Labor Day Ride. Started at the Frisco end (exit 201) parking lot right next to the exit ramp coming from the West. Climbed all the way to the top of Vail Pass about a 1,600 ft. elevation change. Then enjoyed the great downhill back to start. A lot of other trail users, it was Labor Day after all, plenty of bikes, some skate boarders, and a few walkers. Paved trail is in decent shape but are a few sections to watch for when zipping downhill. They are doing some repair work on the section between Copper Mountain and Vail Pass. That section of trail will be great once completed. Wonderful scenery, trail follows along a nice stream and past a number of ponds. Downside – trail is not far from the interstate so get the noise from traffic on a good part of the trail. We noted the distance at 12 miles from Frisco to the Vail Pass rest area. Overall we enjoyed the trail and plan to tackle the other side of Vail Pass (Vail to Vail Pass) in the near future. Another good climb.

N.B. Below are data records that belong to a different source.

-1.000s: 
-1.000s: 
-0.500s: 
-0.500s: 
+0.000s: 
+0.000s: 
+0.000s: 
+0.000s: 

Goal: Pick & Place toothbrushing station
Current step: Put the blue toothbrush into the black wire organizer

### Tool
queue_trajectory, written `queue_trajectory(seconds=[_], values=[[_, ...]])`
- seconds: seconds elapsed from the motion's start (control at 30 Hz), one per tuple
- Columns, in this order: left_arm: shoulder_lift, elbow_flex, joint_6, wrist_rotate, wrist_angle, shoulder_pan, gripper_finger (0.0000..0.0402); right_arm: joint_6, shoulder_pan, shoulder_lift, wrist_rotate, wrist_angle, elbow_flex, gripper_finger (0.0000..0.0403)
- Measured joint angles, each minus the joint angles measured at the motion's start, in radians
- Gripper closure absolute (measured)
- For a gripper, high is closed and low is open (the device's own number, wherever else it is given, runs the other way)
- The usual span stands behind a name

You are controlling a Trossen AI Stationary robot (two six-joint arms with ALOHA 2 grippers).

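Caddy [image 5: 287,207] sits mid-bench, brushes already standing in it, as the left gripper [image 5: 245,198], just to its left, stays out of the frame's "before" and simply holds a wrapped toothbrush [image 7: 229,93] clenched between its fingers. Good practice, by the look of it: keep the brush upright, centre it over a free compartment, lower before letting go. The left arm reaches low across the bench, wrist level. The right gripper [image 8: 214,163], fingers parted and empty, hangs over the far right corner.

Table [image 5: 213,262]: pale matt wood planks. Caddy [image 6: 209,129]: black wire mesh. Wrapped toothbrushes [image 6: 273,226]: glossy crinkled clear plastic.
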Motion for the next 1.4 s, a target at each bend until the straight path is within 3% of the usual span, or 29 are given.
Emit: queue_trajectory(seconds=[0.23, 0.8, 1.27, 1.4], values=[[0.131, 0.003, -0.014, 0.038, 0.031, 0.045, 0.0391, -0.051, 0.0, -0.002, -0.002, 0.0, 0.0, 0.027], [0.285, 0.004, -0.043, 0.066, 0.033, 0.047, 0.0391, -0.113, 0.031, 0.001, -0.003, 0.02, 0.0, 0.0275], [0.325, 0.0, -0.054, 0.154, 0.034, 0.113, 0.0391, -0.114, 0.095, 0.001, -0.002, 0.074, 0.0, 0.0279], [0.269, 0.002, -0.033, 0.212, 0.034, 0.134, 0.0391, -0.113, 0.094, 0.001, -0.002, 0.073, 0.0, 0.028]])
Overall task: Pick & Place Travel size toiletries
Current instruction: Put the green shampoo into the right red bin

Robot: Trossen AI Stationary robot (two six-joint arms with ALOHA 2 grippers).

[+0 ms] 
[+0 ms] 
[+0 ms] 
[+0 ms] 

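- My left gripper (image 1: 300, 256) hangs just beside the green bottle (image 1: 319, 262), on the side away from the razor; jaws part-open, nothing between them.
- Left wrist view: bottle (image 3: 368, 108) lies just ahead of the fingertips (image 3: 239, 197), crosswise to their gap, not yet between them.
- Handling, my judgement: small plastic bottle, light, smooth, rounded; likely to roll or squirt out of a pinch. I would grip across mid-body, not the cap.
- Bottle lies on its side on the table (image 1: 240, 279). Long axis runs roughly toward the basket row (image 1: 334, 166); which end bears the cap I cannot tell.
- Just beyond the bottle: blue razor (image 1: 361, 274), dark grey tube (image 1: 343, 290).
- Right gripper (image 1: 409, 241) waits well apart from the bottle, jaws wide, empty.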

We took our bikes on the shuttle to the top of the pass, courtesy of Mountain View Sports. They will pick up at Keystone, Dillon, or Frisco. We paid $20 each in 2012. At the top of the pass it was a pretty long and steep downhill run and we were glad for good brakes. We had some difficulty finding our way through Copper Mountain (but just kept going downhill) and even more getting through Frisco (we started from Dillon). The views were terrific and the ride was great fun.

Accordion

We spent three summers working at the campgrounds out of Frisco. There are many bike paths in the area. This was my favorite ride. It is gorgeous in October when the aspens turn. It is a non-stop cliimb to Copper, but worth it. Be sure to take extra clothes as it can rain, hail, turn cold at any time. Great trail for summer riding.

This is an excellent ride with terrific views of mountains and a stream along this paved bike trail. An intermediate resting or turn-around point is Copper Mountain Village about half way from Frisco to Vail Pass. The ride from Frisco to Copper is all gradual uphill. The ride from Copper to Vail Pass has some very steep sections and sharp curves. Shuttle services in the area will, for a fee, transport you and your bike (or a rental) to the top of Vail Pass for the easy ride down.

It was a long steady climb up to the highest point at Vail Pass, but a coast for the most part down. Even though you were between the lanes of the highway, it was not evident in most places. The scenery was spectacular. Had some problems finding my way through the resort of Copper Mountain. Stayed in Frisco and really enjoyed the town and the other trails around it.